◆ **Problem to solve**:
Count the lines below that contain the word "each" and give only that number.
[Given entries]
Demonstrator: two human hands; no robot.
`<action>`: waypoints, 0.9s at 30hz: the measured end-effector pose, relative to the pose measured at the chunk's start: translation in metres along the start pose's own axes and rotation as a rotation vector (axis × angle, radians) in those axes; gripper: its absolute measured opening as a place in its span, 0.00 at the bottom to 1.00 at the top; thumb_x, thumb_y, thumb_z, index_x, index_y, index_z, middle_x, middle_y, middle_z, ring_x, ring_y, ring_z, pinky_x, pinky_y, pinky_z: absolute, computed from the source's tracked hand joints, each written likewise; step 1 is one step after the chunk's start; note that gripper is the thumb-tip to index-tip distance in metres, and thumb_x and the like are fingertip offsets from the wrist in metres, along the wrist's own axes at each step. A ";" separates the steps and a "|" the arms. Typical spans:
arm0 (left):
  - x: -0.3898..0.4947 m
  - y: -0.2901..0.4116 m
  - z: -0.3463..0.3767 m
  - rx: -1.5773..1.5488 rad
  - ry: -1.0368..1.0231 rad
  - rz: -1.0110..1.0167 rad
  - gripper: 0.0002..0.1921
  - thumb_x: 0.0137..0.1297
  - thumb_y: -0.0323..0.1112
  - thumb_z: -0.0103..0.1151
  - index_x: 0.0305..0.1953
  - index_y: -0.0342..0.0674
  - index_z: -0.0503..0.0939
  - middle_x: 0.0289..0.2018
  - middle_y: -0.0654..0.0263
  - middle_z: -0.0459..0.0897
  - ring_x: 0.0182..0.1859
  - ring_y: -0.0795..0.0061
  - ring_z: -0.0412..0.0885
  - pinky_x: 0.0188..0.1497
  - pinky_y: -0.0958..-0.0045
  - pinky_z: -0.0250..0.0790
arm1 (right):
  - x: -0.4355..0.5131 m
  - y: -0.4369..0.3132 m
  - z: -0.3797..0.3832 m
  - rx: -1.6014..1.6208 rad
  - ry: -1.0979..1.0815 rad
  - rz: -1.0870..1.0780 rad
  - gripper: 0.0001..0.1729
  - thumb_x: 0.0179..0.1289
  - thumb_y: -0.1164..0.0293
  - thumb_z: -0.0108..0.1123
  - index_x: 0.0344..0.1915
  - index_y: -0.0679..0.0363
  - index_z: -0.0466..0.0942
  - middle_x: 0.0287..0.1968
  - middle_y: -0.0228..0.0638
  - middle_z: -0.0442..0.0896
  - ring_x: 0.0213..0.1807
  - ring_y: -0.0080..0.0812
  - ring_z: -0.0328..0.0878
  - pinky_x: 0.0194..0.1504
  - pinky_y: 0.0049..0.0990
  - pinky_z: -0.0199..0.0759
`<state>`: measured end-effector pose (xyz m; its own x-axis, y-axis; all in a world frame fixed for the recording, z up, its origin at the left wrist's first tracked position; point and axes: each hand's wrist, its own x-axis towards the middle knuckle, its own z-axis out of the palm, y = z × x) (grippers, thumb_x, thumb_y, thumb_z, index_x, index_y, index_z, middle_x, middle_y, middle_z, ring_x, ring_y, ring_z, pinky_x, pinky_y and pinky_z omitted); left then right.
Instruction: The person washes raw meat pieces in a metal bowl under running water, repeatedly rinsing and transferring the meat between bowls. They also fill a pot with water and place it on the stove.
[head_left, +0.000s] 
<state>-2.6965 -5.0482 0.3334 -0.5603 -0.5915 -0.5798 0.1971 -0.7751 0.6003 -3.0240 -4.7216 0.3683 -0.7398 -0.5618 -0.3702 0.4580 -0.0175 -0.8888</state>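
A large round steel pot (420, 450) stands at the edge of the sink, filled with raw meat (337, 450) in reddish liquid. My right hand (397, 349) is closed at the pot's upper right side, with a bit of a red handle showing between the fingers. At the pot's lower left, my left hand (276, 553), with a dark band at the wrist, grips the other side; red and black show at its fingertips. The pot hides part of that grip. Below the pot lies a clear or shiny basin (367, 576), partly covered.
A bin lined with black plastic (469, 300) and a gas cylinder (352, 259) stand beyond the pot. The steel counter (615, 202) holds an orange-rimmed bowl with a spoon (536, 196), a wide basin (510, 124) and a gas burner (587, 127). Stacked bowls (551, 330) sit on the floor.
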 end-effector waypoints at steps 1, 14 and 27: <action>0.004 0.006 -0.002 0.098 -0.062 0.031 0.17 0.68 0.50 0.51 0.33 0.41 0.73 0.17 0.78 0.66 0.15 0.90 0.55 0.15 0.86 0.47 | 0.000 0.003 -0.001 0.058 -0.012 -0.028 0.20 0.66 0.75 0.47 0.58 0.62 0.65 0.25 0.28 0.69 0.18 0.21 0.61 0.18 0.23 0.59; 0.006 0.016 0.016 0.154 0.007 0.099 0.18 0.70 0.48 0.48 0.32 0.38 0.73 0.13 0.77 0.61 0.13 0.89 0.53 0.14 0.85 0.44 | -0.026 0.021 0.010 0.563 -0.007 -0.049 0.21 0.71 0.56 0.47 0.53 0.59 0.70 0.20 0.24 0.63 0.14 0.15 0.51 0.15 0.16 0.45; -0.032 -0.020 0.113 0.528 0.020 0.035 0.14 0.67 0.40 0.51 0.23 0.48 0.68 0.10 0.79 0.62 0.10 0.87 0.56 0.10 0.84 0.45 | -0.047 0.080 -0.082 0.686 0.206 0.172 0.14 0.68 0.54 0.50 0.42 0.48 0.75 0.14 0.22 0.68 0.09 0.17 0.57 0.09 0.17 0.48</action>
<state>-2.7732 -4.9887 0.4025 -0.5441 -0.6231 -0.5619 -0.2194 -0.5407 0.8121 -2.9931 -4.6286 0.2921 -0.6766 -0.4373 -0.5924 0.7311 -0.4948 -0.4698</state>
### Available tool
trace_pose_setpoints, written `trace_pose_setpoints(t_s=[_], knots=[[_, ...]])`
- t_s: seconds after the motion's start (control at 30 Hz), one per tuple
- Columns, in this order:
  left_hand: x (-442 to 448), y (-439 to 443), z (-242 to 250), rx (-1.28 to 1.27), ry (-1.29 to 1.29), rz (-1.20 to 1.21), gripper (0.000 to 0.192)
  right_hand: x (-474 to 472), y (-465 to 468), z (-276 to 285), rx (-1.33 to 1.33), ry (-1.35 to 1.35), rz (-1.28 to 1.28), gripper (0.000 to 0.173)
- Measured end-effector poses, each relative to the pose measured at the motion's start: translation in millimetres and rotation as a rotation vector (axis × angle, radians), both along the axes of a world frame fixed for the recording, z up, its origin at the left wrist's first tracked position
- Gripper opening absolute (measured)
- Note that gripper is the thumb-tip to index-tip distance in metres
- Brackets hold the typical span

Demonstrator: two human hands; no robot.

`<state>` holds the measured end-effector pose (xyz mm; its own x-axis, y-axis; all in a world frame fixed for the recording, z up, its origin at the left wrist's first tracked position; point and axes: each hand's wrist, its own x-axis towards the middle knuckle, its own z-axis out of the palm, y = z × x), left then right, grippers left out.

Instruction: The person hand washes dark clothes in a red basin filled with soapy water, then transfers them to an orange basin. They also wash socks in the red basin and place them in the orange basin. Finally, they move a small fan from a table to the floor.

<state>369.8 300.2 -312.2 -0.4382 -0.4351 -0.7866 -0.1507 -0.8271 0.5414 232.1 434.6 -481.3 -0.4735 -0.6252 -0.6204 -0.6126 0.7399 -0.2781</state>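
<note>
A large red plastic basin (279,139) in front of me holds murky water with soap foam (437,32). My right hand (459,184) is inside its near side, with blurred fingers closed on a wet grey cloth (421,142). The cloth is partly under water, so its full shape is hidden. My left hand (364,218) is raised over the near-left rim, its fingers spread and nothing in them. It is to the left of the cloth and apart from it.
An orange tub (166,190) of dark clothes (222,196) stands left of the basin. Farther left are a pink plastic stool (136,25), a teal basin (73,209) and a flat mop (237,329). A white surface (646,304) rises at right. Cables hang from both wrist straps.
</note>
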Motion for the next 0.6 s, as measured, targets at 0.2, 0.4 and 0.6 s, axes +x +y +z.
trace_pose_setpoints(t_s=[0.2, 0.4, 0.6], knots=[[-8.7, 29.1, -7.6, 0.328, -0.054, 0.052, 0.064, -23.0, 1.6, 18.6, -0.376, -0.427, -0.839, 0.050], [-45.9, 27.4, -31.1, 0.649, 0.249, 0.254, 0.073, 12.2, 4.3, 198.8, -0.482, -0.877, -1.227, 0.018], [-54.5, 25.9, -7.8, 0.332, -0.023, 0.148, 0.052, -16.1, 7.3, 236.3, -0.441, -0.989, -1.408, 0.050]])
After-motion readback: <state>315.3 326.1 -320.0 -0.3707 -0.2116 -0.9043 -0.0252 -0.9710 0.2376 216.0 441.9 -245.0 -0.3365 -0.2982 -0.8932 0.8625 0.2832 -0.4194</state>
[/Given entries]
◆ **Problem solution**:
4